Mas se a aparência moldada pelo mercado ordena as relações sociais hoje – e não é exagero dizer que as relações afetivas não ficam fora desse ordenamento -, se os padrões que simbolizam o belo não estão mais sob o domínio do imaginário do sujeito, pois não é tão-somente ele enquanto indivíduo quem os cria, o que lhe resta de autonomia na arte da forma? Esta é uma questão que parece escapar do sujeito narcisista da atualidade.
O homem enquanto ser social precisa se inserir na civilização. Tem que conviver com outros homens. O laço social nos une. Temos que conter nossas pulsões, agressividade, para nos inserirmos na cultura. É a condição da civilização. “Sem as renúncias pulsionais não haveria civilização” (Renato Mezan em Freud, pensador da cultura). Portanto, a cultura requer “economia psíquica do ser humano”. Sem sacrifício das pulsões a cultura não sobrevive. Sem cultura não há política, não há direito, não há sociedade.
Hannah Arendt “detestava a celebridade, mas celebrava o aparecer e o espetáculo”. “Admitia o ‘aparecer’ como uma condição para cada um revelar a sua singularidade e o senso político como um ‘gosto’ de mostrar, de observar, de se lembrar e de contar.” (Julia Kristeva em O gênio feminino – a vida, a loucura, as palavras: Hannah Arendt)
Arendt encontrou em Kant (Crítica da faculdade de julgar) a chave para a sua abordagem do julgamento: a ideia de uma pluralidade de espectadores. Para Kant, “o mundo sem espectadores seria um deserto”. “Sem eles os belos objetos não teriam como aparecer, pois estes são criados pelo julgamento dos espectadores e dos críticos.” O espectador kantiano é interessante “enquanto instância do julgamento”. “O gosto é a particularidade que caracteriza os espectadores e fundamenta a comunicabilidade e o julgamento, por ser o sentido mais singular e o mais partilhável. Prefigura a faculdade de julgar e de discernir o verdadeiro do falso.” “O gosto é intrinsecamente político.”
Com Kant e Arendt aprendemos que o gosto é o nosso sentido mais confiável no exercício de aprovação ou desaprovação. Com ele experimentamos sensações imediatas de prazer ou desprazer que dizem do nosso ser. A comunicabilidade do que agrada ou desagrada é inerente ao gosto. A visão pode nos tapear, a audição também. Pensamos que não ouvimos o que nos desagrada, e acreditamos que ouvimos o que não foi dito, pois preferimos o não-dito ao que não queremos ouvir.
O gosto não permite tais enganos. Um bebê sabe disso e nos “diz” do que gosta e do que não gosta. Se não gostar de um alimento ele reage: regurgita-o. Se insistirmos que coma, ele faz careta, fecha a boca e desata no choro, e fim de papo. Então compreendemos que aquele alimento não foi aprovado. Ele não gostou. Ao agir assim, o bebê exercita suas faculdades de julgamento e comunicação a partir da sensação de desprazer advinda do gosto.

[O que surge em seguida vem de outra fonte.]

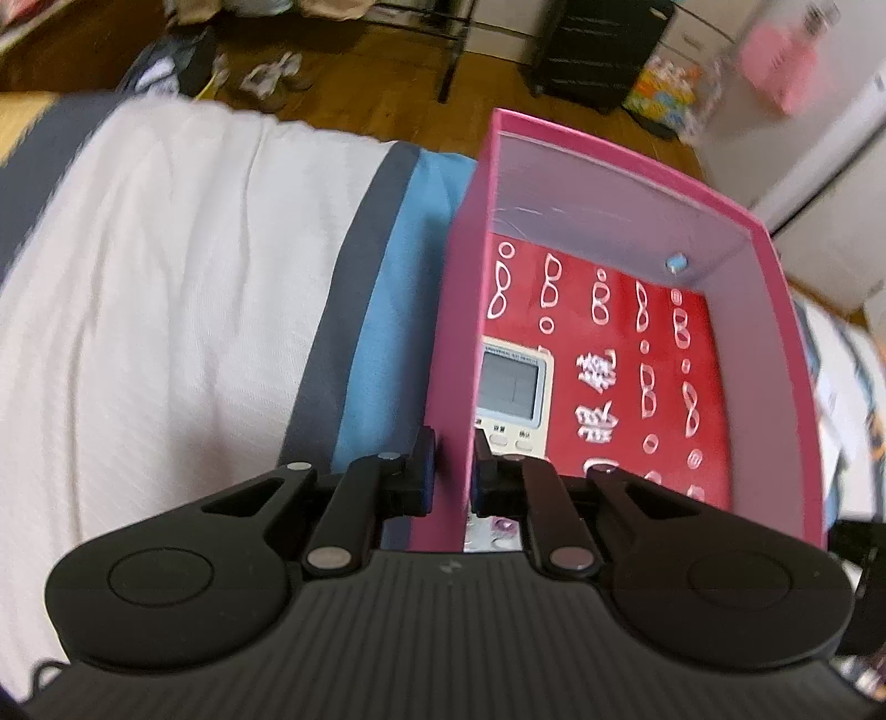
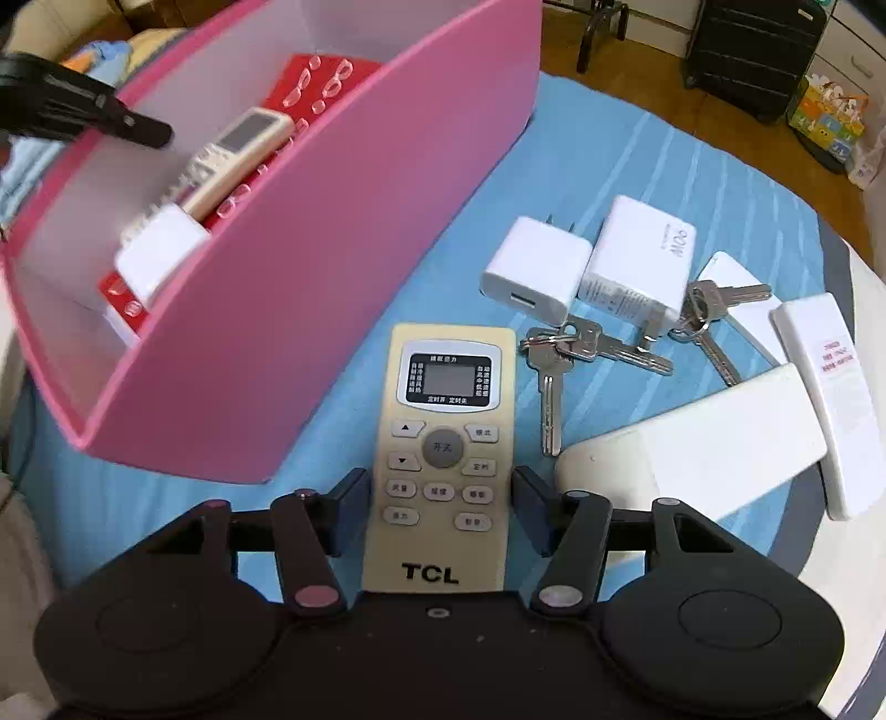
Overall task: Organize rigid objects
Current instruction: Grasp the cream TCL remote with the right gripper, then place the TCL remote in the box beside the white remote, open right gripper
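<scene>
**Pink box on the blue cloth, one remote between our right fingers**

We take the pink box (image 2: 310, 310) as our landmark. It stands on a blue striped cloth (image 2: 626, 166) spread over a white quilted cover (image 1: 155, 288) with a dark grey band. Our left gripper (image 1: 451, 471) is clamped shut on the box's side wall, one pad outside, one inside. Inside the box lie a cream remote (image 1: 512, 387) and a white block (image 2: 160, 255) on a red lining printed with spectacles.

Just beside the box, on the cloth, lies the beige TCL remote (image 2: 443, 443). Our right gripper (image 2: 441, 493) straddles it, fingers apart on either side; we cannot tell whether the pads touch it.

Farther from the box lie two white chargers (image 2: 587, 266), two bunches of keys (image 2: 559, 354) and white remotes (image 2: 698, 448). Beyond the box we see a wooden floor (image 1: 360, 61) and a black suitcase (image 2: 753, 50).
</scene>
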`<act>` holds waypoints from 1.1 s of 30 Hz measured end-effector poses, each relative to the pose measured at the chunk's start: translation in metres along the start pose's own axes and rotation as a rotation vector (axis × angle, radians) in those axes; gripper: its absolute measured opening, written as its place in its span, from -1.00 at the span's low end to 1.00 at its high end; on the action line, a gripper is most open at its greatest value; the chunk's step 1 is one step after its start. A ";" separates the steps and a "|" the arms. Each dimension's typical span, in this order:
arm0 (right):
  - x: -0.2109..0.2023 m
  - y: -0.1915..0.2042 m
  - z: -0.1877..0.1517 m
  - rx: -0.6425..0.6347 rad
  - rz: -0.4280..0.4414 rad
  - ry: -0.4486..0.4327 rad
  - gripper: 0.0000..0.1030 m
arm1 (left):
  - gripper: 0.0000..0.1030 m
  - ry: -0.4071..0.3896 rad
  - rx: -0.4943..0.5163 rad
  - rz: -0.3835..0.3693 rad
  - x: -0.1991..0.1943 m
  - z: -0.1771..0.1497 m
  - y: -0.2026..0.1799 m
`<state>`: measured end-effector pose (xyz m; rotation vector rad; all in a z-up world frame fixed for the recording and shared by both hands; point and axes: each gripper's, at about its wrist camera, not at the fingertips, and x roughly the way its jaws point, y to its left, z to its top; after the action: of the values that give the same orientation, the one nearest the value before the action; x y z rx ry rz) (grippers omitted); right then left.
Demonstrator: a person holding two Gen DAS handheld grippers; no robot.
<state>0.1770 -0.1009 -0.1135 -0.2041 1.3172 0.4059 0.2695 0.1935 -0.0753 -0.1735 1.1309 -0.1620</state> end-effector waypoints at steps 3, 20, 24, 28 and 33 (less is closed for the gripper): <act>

Tenho impressão de que estamos nos descuidando do sentido do gosto. Antenados demais nas cartilhas de bom gosto, nas dicas de certo e errado e nos manuais da boa forma obedecemos aos apelos das tendências do momento com subserviência mecânica. Dependentes do olhar técnico estamos deixando de lado a singularidade do gosto: o que nele é nosso. Assim, abrimos mão do prazer do gosto. E, se estamos levando pouco a sério o gosto, estamos ligando o “piloto automático” para o prazer de viver a vida com os sabores que ela generosamente nos oferece. Estamos franqueando nosso sentido mais privado por onde a vida pulsa de verdade – a troco de quê?
Segundo pesquisas realizadas por especialistas, a ansiedade com as festas de Natal e Réveillon aumenta os níveis de estresse por causa da cobrança de felicidade. Todos temos que parecer felizes, pois não há espaço para a aparência de outro sentimento. É bom não esquecer que viver no conforto do parece-ser pode ter certo fascínio, mas a vida forjada na aparência pode não significar nada.
* Viviane Moreira, Belo Horizonte-MG, não é artista, não é psicanalista, não é filósofa.